Ok that explains some of my performance woes - I’m in Japan, not USA so probably significant latency issues there.
But separately there are other strategies you can use so that users don’t have to wait so long for stuff to happen - most obvious to me is prefetching and batching data, and then batching updates async. When I do a study session it can just load the entire session up front + answers into memory, and then as I respond it can confirm on screen, but flush to servers asynchronously so that the user doesn’t have to wait on an HTTP round trip every time they interact with the site.
That’s what the app I use for WaniKani on my phone does (Tsurukame), and it makes it a joy to use.
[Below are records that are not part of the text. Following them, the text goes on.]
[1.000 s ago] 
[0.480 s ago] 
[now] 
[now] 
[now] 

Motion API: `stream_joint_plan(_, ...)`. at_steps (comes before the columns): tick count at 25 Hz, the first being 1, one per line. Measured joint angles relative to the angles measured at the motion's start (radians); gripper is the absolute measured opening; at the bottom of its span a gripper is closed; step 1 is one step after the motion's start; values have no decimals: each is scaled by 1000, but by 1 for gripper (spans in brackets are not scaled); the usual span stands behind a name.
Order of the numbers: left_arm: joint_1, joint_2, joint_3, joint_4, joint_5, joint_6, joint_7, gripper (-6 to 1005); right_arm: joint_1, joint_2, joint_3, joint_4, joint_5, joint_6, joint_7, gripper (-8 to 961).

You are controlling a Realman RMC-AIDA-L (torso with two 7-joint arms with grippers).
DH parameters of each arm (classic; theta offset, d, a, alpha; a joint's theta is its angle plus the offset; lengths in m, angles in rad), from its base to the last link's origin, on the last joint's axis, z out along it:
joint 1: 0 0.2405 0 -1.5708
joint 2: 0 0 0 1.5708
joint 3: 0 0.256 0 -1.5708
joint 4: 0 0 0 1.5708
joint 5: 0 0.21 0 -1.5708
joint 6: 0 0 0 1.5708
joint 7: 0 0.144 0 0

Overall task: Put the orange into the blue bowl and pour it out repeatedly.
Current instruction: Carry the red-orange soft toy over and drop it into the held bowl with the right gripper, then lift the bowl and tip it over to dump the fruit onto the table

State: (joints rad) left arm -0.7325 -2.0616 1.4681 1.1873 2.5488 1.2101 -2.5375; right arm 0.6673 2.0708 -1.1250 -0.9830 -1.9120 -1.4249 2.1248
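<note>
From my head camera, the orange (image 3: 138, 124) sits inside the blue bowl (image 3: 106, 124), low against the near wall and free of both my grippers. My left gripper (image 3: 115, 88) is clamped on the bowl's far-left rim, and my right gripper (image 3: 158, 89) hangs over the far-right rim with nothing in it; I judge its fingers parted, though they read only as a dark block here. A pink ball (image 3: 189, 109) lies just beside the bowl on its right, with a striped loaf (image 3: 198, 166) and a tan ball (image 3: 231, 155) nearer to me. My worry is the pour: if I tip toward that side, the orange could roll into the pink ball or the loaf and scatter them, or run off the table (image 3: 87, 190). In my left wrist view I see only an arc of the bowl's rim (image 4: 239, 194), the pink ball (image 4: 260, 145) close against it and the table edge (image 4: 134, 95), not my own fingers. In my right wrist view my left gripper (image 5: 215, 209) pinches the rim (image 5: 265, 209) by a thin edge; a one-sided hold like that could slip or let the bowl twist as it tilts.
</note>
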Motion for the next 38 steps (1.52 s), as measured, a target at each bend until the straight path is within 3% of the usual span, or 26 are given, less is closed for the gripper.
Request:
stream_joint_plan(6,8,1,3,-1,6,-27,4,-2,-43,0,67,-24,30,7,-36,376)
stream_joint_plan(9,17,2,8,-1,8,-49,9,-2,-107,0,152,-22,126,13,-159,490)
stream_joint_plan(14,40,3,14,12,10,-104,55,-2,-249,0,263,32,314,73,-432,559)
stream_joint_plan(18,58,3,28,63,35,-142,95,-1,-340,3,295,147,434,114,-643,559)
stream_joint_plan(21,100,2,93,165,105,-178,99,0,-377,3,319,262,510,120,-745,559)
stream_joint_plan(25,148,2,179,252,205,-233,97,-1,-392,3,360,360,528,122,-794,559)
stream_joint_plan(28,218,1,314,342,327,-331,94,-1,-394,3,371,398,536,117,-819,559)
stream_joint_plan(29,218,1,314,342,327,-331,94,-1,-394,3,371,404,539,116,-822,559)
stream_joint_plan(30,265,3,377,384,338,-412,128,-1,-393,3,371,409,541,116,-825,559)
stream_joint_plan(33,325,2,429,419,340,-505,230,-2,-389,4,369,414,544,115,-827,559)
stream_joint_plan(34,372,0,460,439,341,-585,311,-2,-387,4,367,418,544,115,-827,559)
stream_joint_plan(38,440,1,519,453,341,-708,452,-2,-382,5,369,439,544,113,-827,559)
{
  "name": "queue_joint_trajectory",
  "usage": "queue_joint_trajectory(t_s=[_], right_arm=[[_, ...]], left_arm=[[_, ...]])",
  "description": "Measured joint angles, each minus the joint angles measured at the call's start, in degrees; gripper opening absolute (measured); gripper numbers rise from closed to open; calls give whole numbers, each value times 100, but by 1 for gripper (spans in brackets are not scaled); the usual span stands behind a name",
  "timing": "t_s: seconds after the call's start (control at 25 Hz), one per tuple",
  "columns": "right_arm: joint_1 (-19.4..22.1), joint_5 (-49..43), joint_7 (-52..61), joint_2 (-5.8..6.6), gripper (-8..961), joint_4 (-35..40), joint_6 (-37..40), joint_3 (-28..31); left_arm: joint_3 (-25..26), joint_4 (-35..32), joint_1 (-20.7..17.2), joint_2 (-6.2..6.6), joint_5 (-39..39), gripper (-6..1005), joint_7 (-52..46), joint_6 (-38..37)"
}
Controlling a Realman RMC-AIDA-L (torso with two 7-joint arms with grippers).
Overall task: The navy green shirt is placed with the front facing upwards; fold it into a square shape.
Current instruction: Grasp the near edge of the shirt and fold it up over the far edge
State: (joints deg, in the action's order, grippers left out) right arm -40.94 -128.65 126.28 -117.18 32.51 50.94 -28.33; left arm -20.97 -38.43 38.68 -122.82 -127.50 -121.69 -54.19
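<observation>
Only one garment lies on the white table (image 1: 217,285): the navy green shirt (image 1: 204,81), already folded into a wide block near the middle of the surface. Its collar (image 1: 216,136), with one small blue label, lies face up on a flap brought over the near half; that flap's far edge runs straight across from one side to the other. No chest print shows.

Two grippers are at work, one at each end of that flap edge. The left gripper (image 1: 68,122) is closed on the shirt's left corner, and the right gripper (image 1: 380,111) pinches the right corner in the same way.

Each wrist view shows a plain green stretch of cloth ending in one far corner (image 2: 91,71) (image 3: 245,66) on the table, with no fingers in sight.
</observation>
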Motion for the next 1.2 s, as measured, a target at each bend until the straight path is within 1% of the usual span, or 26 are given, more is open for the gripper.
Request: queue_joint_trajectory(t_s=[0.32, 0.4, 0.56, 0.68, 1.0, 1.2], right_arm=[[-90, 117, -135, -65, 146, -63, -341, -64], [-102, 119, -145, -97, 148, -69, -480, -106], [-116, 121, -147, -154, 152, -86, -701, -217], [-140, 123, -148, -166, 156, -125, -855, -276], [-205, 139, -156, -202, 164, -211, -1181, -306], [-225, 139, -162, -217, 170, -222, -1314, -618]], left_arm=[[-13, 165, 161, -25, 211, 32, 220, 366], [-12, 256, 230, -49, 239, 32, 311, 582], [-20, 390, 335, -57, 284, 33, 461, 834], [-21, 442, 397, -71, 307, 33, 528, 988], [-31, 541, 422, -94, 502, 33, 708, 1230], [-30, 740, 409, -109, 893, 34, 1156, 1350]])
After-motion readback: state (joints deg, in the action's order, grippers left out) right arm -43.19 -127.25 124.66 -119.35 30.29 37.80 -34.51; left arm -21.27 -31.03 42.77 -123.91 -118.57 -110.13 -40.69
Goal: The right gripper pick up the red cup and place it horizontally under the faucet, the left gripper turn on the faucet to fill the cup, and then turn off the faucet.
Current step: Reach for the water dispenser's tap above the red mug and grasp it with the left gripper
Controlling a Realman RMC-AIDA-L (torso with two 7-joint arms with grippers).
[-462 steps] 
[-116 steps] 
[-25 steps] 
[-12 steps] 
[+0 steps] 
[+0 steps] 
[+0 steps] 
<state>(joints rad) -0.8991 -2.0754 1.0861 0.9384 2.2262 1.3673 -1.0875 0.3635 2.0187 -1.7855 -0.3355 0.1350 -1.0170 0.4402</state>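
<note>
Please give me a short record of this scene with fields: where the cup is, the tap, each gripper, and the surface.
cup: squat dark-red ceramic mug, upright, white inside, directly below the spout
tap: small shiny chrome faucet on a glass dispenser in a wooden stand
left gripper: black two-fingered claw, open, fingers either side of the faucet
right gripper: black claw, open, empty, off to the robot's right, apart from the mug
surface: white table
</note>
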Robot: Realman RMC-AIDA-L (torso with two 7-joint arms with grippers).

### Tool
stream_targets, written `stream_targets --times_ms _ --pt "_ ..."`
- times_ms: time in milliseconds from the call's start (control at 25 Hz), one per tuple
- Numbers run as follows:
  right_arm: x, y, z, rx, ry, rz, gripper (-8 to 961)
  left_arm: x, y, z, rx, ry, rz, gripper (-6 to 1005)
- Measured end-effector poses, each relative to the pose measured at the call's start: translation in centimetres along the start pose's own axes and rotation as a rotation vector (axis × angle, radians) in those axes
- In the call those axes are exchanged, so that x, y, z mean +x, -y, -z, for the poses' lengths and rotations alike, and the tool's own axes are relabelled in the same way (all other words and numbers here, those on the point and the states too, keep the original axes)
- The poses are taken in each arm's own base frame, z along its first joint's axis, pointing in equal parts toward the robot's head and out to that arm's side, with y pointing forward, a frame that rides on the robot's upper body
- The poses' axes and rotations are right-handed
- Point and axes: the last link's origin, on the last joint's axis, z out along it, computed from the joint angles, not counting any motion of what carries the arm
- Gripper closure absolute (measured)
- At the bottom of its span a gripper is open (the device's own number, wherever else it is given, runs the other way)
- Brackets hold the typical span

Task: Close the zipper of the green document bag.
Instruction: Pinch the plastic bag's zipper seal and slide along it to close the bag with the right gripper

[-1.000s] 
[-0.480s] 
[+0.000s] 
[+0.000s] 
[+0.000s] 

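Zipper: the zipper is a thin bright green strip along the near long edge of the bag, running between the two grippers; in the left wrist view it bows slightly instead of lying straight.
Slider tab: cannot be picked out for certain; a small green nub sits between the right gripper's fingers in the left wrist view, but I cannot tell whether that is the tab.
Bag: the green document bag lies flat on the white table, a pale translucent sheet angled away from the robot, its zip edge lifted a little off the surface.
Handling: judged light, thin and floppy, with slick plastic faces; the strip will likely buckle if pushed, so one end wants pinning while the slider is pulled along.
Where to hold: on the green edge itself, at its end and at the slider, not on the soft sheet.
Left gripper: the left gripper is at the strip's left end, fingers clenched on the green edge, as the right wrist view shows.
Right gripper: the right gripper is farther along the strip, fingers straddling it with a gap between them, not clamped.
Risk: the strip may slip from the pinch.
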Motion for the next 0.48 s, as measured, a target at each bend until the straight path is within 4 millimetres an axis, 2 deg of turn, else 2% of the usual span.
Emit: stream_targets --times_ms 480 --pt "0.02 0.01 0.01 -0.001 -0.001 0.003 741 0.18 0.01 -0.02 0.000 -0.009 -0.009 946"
In fact it just keeps everything I’m in the process of studying in local storage so that I can use the app fully offline, and just sync up / get new content when I reconnect to the network. So no delays on anything ever, i never have to wait on network calls in practice, just the occasional “new lessons in my queue don’t show up until I hit the network” which is basically unnoticeable to me. That’s even better.
If opening HTTP connections is causing slow times you can also approach it by leaving a websocket open to save on HTTP/TCP handshake overheads, but it seems overkill to me. I’d just go with caching + batch sync strat above, avoiding the network altogether and batching together what would be a bunch of round trips into one, is much more sure to be performant. In my case almost certainly network delay is a major issue, since I’m just geographically far.